**About this exercise**
Reproduce every line in the material below that holds "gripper".

---*---

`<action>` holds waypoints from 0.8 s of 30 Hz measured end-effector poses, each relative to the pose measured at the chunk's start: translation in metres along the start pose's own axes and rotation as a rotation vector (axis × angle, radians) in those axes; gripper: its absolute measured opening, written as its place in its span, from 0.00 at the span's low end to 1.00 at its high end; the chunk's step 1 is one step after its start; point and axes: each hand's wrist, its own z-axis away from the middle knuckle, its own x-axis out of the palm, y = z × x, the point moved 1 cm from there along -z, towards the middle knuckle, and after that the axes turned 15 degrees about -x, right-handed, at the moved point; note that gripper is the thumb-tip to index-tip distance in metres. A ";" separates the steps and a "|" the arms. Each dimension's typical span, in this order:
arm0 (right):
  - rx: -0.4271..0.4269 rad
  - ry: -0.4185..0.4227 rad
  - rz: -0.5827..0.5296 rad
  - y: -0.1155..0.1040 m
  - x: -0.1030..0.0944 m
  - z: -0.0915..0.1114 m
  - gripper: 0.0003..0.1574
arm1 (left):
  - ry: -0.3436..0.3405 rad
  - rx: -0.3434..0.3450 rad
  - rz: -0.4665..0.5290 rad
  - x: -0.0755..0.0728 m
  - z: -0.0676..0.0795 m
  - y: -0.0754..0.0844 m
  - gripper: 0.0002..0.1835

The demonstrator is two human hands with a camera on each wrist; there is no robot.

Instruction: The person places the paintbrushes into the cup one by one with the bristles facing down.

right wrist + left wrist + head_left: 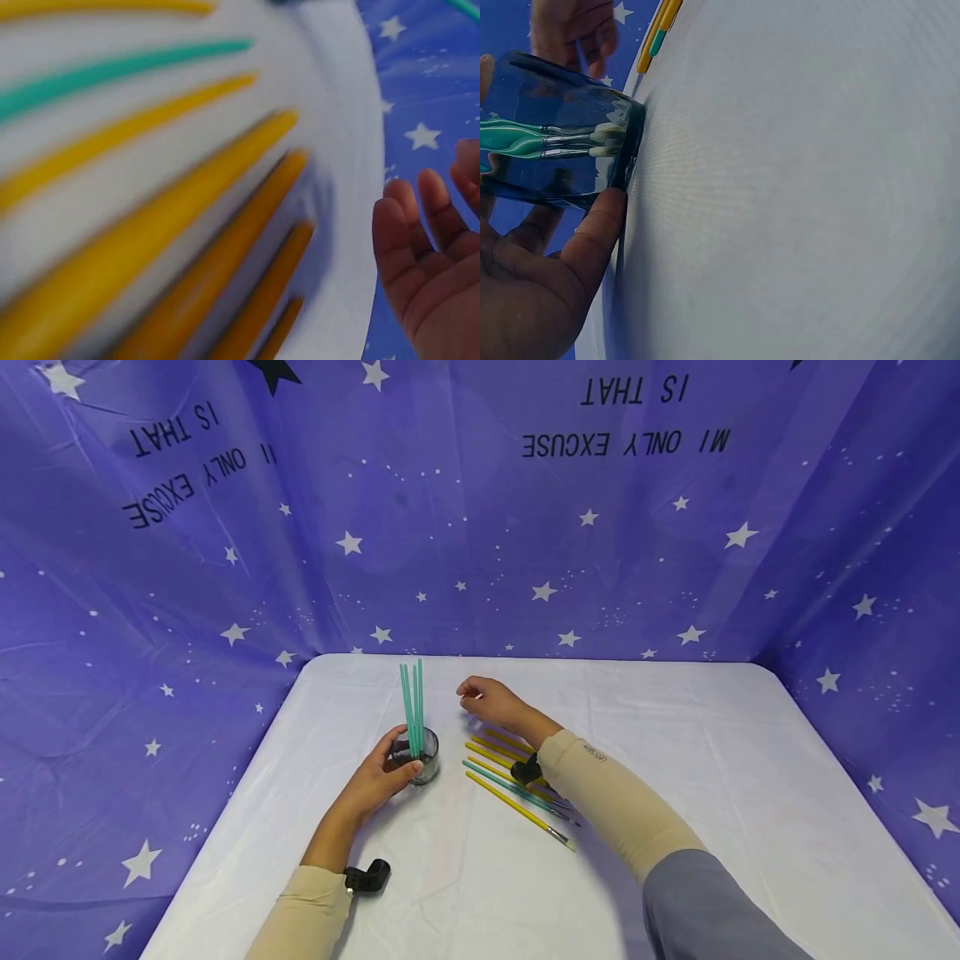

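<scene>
- The yellow brushes (504,798) lie in a loose, roughly parallel row on the tabletop (450,893), to the right of the glass (431,760) and apart from it, with one teal brush (495,780) plainly among them
- Their long axes slant: handle ends point away from the person and leftward, bristle ends come nearer and rightward
- The right hand (489,700) is the nearer of the two to this row, just past the farthest handle ends, while its forearm and beige sleeve (622,802) reach over the bristle side and cover part of it
- The right hand has its fingers loosely bent and apart, and the right wrist view shows nothing between them
- The left hand (381,781) grips the glass from its left side, thumb on the near side and fingers on the far one; whether the base sits flat on the tabletop is hard to tell
- Several teal brushes (420,710) stand in the glass, bristles down, handles rising well above the rim
- Glass: clear, grey-tinted, low and wide-mouthed, with a thick base
- Teal brushes inside: swelling glossy handles, silvery ferrules, pale bristles by the base
- Yellow brushes: slim, plain, smooth handles, the nearest ending in a silvery ferrule and pale bristles; other tips are partly hidden
</scene>
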 end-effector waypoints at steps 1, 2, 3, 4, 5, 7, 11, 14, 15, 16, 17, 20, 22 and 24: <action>-0.002 -0.020 0.042 0.002 -0.002 0.002 0.16 | 0.004 -0.002 0.001 -0.001 0.001 0.000 0.43; 0.001 -0.044 0.081 0.004 -0.005 0.004 0.16 | 0.007 -0.002 0.001 -0.001 0.001 0.000 0.43; 0.004 -0.069 0.125 0.007 -0.007 0.006 0.15 | 0.012 -0.005 0.003 -0.002 0.002 0.000 0.43; 0.012 -0.097 0.165 0.009 -0.010 0.008 0.15 | 0.014 -0.005 0.000 -0.002 0.002 -0.001 0.43; 0.022 -0.121 0.200 0.011 -0.013 0.011 0.15 | 0.012 -0.006 0.001 -0.003 0.002 -0.001 0.43; 0.047 -0.164 0.258 0.014 -0.019 0.015 0.14 | 0.001 -0.008 0.003 -0.002 0.002 -0.001 0.43; 0.068 -0.222 0.327 0.019 -0.029 0.021 0.12 | 0.000 -0.009 0.002 -0.001 0.001 0.001 0.43; 0.080 -0.265 0.360 0.018 -0.034 0.025 0.12 | 0.016 -0.018 0.000 0.000 0.001 0.001 0.43; 0.086 -0.282 0.383 0.018 -0.035 0.026 0.12 | 0.016 -0.019 0.001 0.000 0.001 0.001 0.43; 0.095 -0.297 0.404 0.017 -0.036 0.027 0.13 | 0.012 -0.017 0.000 0.000 0.001 0.001 0.43; 0.108 -0.312 0.425 0.017 -0.037 0.028 0.13 | 0.009 -0.019 0.001 0.000 0.001 0.001 0.43; 0.135 -0.346 0.467 0.015 -0.038 0.031 0.15 | 0.000 -0.016 -0.002 0.001 0.001 0.000 0.43; 0.135 -0.354 0.475 0.015 -0.039 0.033 0.14 | 0.001 -0.019 0.001 0.001 0.001 0.000 0.44; 0.135 -0.359 0.470 0.015 -0.039 0.034 0.13 | 0.002 -0.021 0.000 0.001 0.001 0.000 0.44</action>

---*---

**Answer box**
`<action>` holds waypoints from 0.8 s of 30 Hz measured end-effector poses, each relative to the pose measured at the chunk's start: translation in metres along the start pose's own axes and rotation as a rotation vector (axis × angle, radians) in those axes; gripper: its absolute measured opening, written as its place in its span, from 0.00 at the span's low end to 1.00 at its high end; the chunk's step 1 is one step after its start; point and axes: each hand's wrist, its own z-axis away from the middle knuckle, its own x-axis out of the palm, y = z × x, the point moved 1 cm from there along -z, towards the middle knuckle, and after that the axes turned 15 degrees about -x, right-handed, at the moved point; note that gripper is the thumb-tip to index-tip distance in metres. A ";" separates the steps and a "|" the arms. Each dimension's typical span, in this order:
  - gripper: 0.0003..0.1574
  - gripper: 0.0002..0.1835

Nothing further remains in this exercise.